Família de piloto morto pede norma contra drogas em aeronaves particulares

A família do piloto João Augusto Hjertquist Tremeschin, morto num acidente de helicóptero em 2022, questiona a ausência de uma norma nacional para controlar o uso de entorpecentes por pilotos de aeronaves particulares.

O que aconteceu

Tremeschin morreu após helicóptero cair na floresta do Parque Taipas, zona norte de São Paulo. A aeronave era comandada por Edison Alves, e João Augusto Tremeschin estava como copiloto. Eles partiram de um helicentro no Jaguaré, zona oeste de São Paulo, para buscar Guilherme Benchimol, presidente da XP, em Extrema (MG). O helicóptero pertence à empresa Majam, que tem entre os sócios José Berenguer, CEO da XP.

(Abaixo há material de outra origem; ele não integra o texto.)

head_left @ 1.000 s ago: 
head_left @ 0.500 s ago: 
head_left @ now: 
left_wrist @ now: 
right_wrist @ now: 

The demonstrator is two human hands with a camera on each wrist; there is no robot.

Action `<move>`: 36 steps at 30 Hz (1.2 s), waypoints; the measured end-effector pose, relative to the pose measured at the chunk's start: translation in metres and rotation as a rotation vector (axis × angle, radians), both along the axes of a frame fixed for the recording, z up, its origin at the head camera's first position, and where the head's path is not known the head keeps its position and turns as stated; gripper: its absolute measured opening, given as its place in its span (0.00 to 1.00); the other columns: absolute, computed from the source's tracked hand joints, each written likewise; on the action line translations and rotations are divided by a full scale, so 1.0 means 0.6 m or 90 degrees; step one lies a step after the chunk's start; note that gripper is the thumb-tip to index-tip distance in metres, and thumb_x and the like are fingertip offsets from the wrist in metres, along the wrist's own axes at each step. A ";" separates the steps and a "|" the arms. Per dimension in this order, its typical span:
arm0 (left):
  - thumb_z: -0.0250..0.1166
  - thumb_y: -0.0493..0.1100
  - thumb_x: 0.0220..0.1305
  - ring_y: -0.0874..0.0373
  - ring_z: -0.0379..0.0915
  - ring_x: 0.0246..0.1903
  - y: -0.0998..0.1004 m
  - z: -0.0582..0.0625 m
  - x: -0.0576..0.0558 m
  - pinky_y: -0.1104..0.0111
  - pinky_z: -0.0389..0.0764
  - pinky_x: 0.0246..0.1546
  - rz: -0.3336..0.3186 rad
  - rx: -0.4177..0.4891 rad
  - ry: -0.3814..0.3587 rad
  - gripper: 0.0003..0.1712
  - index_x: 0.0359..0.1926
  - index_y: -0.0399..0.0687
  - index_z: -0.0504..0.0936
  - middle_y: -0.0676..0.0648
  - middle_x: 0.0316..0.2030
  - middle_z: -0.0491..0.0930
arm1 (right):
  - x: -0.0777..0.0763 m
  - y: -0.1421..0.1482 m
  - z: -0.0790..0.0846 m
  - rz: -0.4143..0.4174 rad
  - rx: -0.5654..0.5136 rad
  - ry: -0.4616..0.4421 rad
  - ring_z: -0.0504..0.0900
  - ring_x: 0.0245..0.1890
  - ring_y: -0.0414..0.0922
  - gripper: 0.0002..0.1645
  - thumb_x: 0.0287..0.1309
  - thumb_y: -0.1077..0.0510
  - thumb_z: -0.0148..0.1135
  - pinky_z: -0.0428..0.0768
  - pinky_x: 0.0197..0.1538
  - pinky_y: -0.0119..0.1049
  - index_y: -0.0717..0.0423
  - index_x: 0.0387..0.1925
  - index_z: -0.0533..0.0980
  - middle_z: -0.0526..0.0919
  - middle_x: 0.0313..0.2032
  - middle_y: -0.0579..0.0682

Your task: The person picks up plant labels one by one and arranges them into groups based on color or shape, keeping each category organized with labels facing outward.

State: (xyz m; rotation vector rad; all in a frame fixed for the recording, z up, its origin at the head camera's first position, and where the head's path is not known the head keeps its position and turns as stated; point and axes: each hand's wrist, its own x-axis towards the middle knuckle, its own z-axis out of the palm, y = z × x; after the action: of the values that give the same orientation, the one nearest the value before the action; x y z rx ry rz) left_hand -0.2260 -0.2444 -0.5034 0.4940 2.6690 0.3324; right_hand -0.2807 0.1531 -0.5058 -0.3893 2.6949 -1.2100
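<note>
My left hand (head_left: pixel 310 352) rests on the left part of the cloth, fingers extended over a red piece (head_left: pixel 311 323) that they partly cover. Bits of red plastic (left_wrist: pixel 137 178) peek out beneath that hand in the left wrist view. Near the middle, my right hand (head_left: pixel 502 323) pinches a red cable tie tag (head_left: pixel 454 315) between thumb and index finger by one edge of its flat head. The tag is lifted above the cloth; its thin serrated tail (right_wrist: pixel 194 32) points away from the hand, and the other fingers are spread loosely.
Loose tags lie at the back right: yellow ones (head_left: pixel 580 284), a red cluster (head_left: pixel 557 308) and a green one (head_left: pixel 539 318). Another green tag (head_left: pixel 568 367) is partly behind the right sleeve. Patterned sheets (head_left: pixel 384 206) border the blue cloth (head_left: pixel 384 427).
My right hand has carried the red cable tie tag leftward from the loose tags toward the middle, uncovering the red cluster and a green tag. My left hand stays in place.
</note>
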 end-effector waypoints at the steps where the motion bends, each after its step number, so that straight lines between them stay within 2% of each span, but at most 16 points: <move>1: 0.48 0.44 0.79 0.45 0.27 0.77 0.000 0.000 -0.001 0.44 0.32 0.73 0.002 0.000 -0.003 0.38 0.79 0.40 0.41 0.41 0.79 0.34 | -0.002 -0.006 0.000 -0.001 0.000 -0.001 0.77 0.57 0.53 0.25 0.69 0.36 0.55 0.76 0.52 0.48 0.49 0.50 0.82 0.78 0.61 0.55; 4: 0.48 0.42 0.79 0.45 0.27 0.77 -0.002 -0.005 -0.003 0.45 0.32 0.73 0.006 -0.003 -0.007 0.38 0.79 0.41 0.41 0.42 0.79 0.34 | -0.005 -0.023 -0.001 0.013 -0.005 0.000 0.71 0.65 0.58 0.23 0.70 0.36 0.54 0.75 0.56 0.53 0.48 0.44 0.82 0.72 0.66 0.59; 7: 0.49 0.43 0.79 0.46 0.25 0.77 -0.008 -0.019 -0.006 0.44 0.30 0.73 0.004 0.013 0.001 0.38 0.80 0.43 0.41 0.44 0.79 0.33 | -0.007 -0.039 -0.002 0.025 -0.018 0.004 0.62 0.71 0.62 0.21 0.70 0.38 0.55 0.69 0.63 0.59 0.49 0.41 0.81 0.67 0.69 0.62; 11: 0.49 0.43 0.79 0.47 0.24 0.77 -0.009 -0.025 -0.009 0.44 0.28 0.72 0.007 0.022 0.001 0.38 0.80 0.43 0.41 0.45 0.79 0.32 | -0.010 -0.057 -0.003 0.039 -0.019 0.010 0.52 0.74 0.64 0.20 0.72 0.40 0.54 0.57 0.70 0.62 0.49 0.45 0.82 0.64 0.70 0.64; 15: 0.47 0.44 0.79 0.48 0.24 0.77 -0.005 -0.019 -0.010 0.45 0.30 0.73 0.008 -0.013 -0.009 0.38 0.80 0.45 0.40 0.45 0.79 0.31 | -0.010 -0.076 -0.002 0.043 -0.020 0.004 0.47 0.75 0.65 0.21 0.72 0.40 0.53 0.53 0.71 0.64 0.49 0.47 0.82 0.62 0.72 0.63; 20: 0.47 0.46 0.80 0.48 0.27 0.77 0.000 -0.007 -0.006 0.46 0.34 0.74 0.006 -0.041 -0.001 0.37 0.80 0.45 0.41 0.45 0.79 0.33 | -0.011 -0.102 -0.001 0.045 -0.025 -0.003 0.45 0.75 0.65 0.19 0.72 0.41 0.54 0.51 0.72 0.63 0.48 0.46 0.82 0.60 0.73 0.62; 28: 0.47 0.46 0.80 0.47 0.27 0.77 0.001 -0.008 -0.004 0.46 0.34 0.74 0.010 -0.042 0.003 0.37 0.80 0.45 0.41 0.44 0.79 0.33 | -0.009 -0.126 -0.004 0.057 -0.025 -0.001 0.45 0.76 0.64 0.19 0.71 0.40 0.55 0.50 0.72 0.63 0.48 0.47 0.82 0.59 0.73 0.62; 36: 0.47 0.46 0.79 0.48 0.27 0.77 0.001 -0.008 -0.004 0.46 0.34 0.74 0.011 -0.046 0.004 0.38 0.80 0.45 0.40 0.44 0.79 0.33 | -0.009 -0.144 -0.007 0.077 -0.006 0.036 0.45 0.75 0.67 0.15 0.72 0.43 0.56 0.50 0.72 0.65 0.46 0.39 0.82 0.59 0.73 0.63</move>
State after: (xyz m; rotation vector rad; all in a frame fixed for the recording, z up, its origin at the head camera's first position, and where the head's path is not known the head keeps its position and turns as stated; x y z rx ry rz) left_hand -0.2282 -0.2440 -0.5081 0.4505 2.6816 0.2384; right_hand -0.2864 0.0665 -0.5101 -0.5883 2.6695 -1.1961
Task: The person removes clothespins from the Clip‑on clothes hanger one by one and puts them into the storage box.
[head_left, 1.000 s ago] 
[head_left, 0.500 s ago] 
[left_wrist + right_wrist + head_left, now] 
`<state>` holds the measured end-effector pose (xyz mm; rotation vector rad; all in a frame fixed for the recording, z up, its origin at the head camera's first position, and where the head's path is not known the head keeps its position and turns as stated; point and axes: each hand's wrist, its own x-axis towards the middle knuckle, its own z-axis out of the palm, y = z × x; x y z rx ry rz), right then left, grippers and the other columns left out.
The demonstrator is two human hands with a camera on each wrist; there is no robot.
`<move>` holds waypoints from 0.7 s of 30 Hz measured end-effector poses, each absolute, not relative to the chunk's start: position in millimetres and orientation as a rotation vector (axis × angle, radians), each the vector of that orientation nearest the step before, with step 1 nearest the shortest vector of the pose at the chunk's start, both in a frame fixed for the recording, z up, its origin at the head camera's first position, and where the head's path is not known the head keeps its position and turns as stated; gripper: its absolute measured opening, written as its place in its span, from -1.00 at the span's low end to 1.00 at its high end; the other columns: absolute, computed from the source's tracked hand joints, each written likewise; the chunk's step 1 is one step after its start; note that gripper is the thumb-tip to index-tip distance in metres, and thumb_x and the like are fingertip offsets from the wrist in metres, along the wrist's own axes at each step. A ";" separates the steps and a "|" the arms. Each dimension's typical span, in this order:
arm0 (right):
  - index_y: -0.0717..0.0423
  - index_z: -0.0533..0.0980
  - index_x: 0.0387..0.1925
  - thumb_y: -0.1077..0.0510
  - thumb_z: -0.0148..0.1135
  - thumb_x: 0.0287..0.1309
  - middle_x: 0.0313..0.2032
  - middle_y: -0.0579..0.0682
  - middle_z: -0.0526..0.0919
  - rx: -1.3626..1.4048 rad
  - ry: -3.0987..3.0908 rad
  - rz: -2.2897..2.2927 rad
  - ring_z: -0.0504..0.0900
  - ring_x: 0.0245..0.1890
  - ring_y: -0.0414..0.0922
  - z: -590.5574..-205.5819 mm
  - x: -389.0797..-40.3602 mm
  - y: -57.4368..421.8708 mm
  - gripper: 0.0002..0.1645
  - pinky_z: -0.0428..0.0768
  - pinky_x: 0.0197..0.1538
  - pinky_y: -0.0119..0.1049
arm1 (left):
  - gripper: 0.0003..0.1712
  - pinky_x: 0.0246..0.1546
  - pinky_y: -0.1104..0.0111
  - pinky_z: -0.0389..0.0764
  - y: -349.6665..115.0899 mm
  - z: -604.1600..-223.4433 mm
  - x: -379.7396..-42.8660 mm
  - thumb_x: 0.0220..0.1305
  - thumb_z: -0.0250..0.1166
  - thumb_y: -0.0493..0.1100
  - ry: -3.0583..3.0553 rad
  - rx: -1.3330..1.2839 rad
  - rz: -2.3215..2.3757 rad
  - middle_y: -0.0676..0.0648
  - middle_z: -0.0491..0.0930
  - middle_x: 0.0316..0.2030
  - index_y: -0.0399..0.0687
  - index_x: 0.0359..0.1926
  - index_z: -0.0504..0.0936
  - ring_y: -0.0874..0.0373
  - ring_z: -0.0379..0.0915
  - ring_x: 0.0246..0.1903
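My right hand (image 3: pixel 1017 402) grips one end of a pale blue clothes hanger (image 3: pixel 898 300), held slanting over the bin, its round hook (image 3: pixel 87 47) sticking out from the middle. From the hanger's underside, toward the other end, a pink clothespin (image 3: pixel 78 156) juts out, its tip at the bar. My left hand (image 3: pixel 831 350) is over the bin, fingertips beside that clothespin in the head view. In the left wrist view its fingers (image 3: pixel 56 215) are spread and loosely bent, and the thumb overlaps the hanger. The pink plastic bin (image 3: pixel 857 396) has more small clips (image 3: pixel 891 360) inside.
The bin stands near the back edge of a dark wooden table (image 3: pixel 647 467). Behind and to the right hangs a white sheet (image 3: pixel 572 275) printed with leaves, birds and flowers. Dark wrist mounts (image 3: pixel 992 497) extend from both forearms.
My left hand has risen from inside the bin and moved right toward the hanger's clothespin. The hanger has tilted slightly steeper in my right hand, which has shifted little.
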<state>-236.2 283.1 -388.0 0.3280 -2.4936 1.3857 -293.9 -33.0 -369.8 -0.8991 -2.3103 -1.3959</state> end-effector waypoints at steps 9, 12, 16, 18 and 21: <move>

Comandante do helicóptero tinha 62 ng/ml de cocaína no sangue, revelou IML. O exame toxicológico de Alves realizado na necrópsia detectou cocaína e substâncias relacionadas a medicamentos como Clonazepam (ansiolítico), Venlafaxina (antidepressivo) e Zolpidem (usado para tratar insônia). O exame de Tremeschin deu negativo para todas as substâncias.

Foi instaurado inquérito policial, mas caso foi arquivado pelo MP. A perícia não conseguiu determinar a causa do acidente. "A atitude da aeronave ocorreu por fatores não determinados", diz o laudo. No fim de 2024, o Ministério Público decidiu arquivar o caso, por considerar que não é possível atribuir culpa criminal à Majam.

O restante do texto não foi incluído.